Task prompt: Restate word for word the lines of the entries below, starting with the line that holds "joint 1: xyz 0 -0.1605" and ending with the line that holds "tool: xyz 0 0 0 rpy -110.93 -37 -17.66", and no others.

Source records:
%%
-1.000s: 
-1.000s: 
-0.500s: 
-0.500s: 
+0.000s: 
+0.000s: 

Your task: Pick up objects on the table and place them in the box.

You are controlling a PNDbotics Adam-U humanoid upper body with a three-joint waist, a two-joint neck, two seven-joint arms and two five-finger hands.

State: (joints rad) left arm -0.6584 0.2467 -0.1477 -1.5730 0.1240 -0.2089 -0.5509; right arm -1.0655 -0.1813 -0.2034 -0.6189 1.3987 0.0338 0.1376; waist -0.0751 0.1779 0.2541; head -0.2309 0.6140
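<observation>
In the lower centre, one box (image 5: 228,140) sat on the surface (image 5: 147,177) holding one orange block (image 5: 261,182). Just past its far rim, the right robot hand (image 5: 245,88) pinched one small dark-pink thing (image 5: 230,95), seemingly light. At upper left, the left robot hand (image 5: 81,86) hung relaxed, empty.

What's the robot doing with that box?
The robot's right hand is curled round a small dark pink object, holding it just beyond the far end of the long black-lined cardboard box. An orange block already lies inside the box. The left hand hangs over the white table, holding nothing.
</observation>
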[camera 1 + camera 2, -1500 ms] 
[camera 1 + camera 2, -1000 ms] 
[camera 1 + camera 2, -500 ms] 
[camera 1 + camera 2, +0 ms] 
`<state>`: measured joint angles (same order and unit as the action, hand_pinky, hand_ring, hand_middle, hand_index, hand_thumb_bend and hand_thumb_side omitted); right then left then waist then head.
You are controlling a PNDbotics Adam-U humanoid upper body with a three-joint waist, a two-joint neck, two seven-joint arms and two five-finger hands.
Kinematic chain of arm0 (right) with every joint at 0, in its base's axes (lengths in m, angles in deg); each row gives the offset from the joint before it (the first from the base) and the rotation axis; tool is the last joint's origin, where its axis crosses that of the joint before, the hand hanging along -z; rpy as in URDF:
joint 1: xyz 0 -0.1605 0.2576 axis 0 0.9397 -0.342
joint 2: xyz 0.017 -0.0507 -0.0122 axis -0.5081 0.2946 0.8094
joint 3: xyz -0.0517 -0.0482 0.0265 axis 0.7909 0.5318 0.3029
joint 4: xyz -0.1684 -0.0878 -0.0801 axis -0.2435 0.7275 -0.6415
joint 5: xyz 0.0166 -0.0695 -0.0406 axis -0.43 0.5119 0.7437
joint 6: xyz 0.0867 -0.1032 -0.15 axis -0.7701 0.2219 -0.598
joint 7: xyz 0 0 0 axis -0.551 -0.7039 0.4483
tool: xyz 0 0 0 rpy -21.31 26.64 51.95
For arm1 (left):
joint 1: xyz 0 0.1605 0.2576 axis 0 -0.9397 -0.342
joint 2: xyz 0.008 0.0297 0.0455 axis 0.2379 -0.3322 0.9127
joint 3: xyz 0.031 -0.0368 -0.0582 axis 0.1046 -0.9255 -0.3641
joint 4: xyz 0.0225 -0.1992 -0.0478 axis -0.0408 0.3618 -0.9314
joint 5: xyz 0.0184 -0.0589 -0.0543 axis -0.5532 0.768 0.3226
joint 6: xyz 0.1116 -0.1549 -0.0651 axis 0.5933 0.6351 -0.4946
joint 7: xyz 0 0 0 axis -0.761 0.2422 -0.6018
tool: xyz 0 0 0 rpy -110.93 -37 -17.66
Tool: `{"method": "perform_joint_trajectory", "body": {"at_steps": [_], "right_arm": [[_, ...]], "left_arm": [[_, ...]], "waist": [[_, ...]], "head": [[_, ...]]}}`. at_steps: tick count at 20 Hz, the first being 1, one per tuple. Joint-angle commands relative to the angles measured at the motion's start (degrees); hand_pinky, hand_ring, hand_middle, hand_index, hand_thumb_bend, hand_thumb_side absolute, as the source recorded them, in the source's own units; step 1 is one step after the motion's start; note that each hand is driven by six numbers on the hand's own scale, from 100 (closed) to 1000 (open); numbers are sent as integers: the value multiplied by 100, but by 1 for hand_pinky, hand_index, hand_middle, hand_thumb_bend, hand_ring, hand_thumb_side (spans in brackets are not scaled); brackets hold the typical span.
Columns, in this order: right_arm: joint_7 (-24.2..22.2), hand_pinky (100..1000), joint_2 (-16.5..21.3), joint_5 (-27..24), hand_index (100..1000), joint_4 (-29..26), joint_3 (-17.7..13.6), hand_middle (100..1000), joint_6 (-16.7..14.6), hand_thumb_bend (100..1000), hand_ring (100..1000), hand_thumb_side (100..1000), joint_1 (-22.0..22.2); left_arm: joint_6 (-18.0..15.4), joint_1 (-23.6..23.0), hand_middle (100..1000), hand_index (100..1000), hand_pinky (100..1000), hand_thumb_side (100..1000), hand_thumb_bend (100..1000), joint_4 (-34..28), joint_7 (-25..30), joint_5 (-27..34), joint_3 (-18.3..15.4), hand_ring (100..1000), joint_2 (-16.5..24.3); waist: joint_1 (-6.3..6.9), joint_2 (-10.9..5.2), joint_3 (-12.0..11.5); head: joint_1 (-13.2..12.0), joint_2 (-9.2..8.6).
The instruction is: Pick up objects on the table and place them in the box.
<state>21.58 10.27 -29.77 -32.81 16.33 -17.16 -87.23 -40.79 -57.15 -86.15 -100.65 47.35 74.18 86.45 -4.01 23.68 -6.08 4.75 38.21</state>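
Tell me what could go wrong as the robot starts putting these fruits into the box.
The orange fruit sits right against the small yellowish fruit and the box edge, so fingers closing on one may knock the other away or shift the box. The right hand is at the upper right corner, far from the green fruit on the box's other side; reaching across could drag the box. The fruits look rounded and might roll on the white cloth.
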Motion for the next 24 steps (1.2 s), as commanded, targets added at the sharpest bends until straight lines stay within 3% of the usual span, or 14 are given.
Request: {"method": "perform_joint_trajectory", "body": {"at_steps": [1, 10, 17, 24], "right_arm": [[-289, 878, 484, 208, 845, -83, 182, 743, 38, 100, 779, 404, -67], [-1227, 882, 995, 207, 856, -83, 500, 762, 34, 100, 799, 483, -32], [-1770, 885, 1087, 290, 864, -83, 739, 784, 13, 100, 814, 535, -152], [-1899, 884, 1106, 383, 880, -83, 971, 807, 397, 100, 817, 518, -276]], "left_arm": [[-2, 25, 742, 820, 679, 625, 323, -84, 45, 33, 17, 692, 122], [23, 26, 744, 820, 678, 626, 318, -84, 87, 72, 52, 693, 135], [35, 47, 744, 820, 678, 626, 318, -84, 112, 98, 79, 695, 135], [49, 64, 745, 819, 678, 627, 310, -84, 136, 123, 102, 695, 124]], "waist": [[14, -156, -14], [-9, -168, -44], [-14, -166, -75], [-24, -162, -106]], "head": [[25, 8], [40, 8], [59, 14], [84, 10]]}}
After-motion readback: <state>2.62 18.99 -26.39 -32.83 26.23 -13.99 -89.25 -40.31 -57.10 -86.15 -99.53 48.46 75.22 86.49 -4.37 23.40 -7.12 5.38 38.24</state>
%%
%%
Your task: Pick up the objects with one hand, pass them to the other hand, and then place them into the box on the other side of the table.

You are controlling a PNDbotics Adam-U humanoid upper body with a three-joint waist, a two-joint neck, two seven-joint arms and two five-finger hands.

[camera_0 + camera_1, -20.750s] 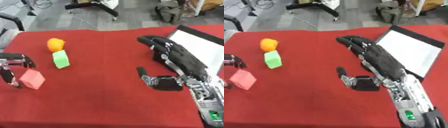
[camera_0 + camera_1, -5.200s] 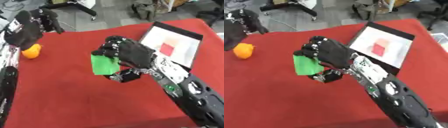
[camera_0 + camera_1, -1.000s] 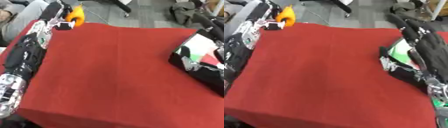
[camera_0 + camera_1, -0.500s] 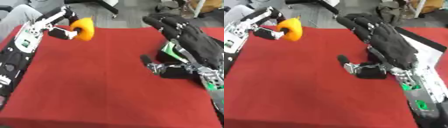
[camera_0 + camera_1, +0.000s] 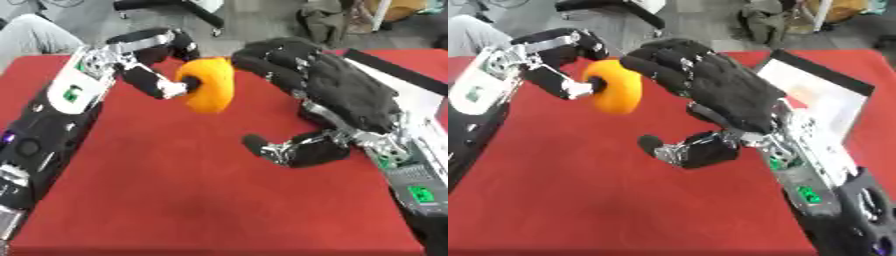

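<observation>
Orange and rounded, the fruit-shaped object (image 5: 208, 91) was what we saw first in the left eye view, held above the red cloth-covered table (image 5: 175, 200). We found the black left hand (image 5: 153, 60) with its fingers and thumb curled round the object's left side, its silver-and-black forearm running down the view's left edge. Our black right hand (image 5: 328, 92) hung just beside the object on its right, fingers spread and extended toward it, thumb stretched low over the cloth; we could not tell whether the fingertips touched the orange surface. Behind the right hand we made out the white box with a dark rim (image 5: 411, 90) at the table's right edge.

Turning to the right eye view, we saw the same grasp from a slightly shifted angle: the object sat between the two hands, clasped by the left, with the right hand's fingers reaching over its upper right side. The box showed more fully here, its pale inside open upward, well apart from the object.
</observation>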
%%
Response:
joint 1: xyz 0 -0.1605 0.2576 axis 0 0.9397 -0.342
joint 2: xyz 0.017 -0.0507 -0.0122 axis -0.5081 0.2946 0.8094
joint 3: xyz -0.0517 -0.0482 0.0265 axis 0.7909 0.5318 0.3029
joint 4: xyz -0.1684 -0.0878 -0.0801 axis -0.2435 0.7275 -0.6415
joint 5: xyz 0.0166 -0.0695 -0.0406 axis -0.43 0.5119 0.7437
joint 6: xyz 0.0867 -0.1032 -0.15 axis -0.7701 0.2219 -0.598
joint 7: xyz 0 0 0 axis -0.551 -0.7039 0.4483
tool: xyz 0 0 0 rpy -21.31 26.64 51.95
For arm1 (left):
joint 1: xyz 0 0.1605 0.2576 axis 0 -0.9397 -0.342
joint 2: xyz 0.008 0.0297 0.0455 axis 0.2379 -0.3322 0.9127
joint 3: xyz 0.031 -0.0368 -0.0582 axis 0.1046 -0.9255 -0.3641
joint 4: xyz 0.0225 -0.1992 -0.0478 axis -0.0408 0.3618 -0.9314
joint 5: xyz 0.0184 -0.0589 -0.0543 axis -0.5532 0.768 0.3226
joint 6: xyz 0.1116 -0.1549 -0.0651 axis 0.5933 0.6351 -0.4946
joint 7: xyz 0 0 0 axis -0.761 0.2422 -0.6018
tool: xyz 0 0 0 rpy -110.93 -37 -17.66

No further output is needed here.